### THE PROBLEM
Without changing a word, return the listing below, minus its images.

### INFORMATION SHOWN
+++
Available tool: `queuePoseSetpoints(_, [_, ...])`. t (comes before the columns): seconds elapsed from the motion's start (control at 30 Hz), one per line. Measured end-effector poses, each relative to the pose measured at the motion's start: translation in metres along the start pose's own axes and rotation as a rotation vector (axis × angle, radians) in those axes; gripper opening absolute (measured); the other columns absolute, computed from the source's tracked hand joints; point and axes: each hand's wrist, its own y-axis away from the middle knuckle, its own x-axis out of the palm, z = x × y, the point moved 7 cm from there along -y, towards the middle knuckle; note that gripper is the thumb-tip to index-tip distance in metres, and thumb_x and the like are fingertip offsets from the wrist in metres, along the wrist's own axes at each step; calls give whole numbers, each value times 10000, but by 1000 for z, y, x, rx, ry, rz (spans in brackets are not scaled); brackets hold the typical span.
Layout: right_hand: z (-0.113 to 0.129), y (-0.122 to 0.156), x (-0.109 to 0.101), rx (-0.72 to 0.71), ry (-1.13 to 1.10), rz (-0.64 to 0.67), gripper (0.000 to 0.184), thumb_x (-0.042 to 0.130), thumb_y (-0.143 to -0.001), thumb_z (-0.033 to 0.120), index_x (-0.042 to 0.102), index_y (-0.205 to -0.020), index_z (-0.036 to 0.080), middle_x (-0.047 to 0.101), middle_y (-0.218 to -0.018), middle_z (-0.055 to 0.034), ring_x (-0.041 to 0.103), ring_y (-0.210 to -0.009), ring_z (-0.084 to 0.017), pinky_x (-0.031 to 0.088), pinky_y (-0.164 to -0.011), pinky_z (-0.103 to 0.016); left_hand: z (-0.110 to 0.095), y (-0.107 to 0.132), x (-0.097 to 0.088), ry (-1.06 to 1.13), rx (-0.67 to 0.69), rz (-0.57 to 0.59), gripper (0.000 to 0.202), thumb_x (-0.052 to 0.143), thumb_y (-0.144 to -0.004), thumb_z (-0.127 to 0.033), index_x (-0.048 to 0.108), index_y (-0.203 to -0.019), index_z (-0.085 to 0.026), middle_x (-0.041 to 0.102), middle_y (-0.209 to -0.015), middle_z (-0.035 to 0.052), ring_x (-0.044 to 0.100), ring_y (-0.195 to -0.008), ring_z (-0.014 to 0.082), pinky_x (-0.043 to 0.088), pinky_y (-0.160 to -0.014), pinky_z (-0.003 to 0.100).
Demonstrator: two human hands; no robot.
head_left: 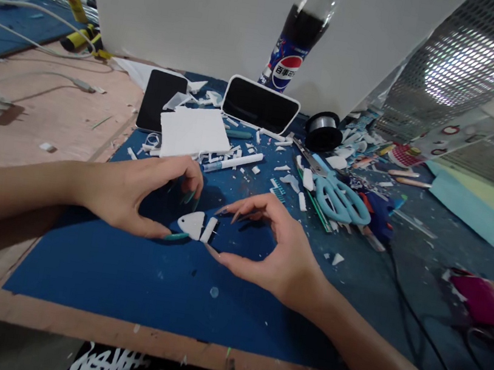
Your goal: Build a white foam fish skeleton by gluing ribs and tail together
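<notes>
- Head view, center of the frame: left hand (121,195) and right hand (285,261) are apart from each other, each with thumb and fingers curved and separated.
- Between their fingertips lies a white rounded-triangular piece (190,223), with a dark round dot near its narrow left end; left thumbnail is at its lower edge.
- Just right of it, a narrow white strip (208,230) stands slightly tilted, with a thin pin-like bit at its right side; right thumbnail is at its lower end. I cannot tell if either hand grips.
- Below the hands, a wide stretch of blue mat (123,278) reaches to the wooden table (64,141) edge at the bottom.
- Above the hands, a white marker (234,162) and a white square block (194,132) limit the room; to the right, blue-handled scissors (341,201).
- Upper middle: propped phone (261,107), bottle (287,62).
</notes>
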Motion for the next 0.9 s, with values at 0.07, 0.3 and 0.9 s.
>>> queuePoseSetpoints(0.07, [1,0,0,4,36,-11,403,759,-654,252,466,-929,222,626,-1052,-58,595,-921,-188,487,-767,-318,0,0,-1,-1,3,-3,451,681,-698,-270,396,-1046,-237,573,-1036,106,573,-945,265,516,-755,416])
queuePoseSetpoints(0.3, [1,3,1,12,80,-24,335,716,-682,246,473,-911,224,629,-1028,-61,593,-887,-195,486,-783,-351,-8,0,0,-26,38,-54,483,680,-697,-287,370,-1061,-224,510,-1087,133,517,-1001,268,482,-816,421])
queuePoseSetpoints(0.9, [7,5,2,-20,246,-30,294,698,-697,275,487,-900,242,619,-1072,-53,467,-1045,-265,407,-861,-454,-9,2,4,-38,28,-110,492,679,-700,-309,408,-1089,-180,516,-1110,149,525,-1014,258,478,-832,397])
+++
### TASK RESULT
Available tool: `queuePoseSetpoints(_, [_, ...])`. t (comes before the columns): seconds elapsed from the motion's start (control at 30 Hz), one per line. Measured end-effector poses, each relative to the pose measured at the motion's start: translation in metres along the start pose's own axes and rotation as a rotation vector (axis × angle, radians) in those axes; gripper opening absolute (measured); the other columns absolute, computed from the source's tracked hand joints; point and axes: each hand's wrist, its own y-axis away from the middle knuckle, its own x-axis out of the palm, z = x × y, the point moved 7 cm from there along -y, towards the middle knuckle; note that gripper is the thumb-tip to index-tip distance in metres, and thumb_x and the like are fingertip offsets from the wrist in metres, along the wrist's own axes at each step; calls give whole numbers, each value times 10000, but by 1000 for z, y, x, rx, ry, rz (spans in brackets are not scaled); brackets hold the typical span.
Layout: right_hand: z (-0.113 to 0.129), y (-0.122 to 0.156), x (-0.109 to 0.101), rx (-0.72 to 0.71), ry (-1.13 to 1.10), rz (-0.64 to 0.67), gripper (0.000 to 0.184), thumb_x (-0.042 to 0.130), thumb_y (-0.143 to -0.001), thumb_z (-0.033 to 0.120), index_x (-0.042 to 0.102), index_y (-0.205 to -0.020), index_z (-0.036 to 0.080), middle_x (-0.047 to 0.101), middle_y (-0.218 to -0.018), middle_z (-0.055 to 0.034), ring_x (-0.041 to 0.103), ring_y (-0.210 to -0.009), ring_z (-0.084 to 0.017), pinky_x (-0.031 to 0.088), pinky_y (-0.164 to -0.011), pinky_z (-0.103 to 0.016); left_hand: z (-0.110 to 0.095), y (-0.107 to 0.132), x (-0.097 to 0.088), ry (-1.06 to 1.13), rx (-0.67 to 0.69), rz (-0.57 to 0.59), gripper (0.000 to 0.202), thumb_x (-0.052 to 0.143), thumb_y (-0.144 to -0.004), thumb_z (-0.127 to 0.033), index_x (-0.048 to 0.108), index_y (-0.203 to -0.019), index_z (-0.085 to 0.026), middle_x (-0.041 to 0.102), middle_y (-0.209 to -0.015), middle_z (-0.035 to 0.052), ring_x (-0.044 to 0.100), ring_y (-0.195 to -0.008), ring_z (-0.014 to 0.082), pinky_x (-0.043 to 0.088), pinky_y (-0.160 to -0.014), pinky_z (-0.003 to 0.100).
Demonstrator: two human hands; no robot.
head_left: 
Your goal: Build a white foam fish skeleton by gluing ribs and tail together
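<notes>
- Head view, center of the frame: left hand (121,195) and right hand (285,261) are apart from each other, each with thumb and fingers curved and separated.
- Between their fingertips lies a white rounded-triangular piece (190,223), with a dark round dot near its narrow left end; left thumbnail is at its lower edge.
- Just right of it, a narrow white strip (208,230) stands slightly tilted, with a thin pin-like bit at its right side; right thumbnail is at its lower end. I cannot tell if either hand grips.
- Below the hands, a wide stretch of blue mat (123,278) reaches to the wooden table (64,141) edge at the bottom.
- Above the hands, a white marker (234,162) and a white square block (194,132) limit the room; to the right, blue-handled scissors (341,201).
- Upper middle: propped phone (261,107), bottle (287,62).
</notes>
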Motion for the next 0.9 s, with values at 0.07, 0.3 and 0.9 s.
>>> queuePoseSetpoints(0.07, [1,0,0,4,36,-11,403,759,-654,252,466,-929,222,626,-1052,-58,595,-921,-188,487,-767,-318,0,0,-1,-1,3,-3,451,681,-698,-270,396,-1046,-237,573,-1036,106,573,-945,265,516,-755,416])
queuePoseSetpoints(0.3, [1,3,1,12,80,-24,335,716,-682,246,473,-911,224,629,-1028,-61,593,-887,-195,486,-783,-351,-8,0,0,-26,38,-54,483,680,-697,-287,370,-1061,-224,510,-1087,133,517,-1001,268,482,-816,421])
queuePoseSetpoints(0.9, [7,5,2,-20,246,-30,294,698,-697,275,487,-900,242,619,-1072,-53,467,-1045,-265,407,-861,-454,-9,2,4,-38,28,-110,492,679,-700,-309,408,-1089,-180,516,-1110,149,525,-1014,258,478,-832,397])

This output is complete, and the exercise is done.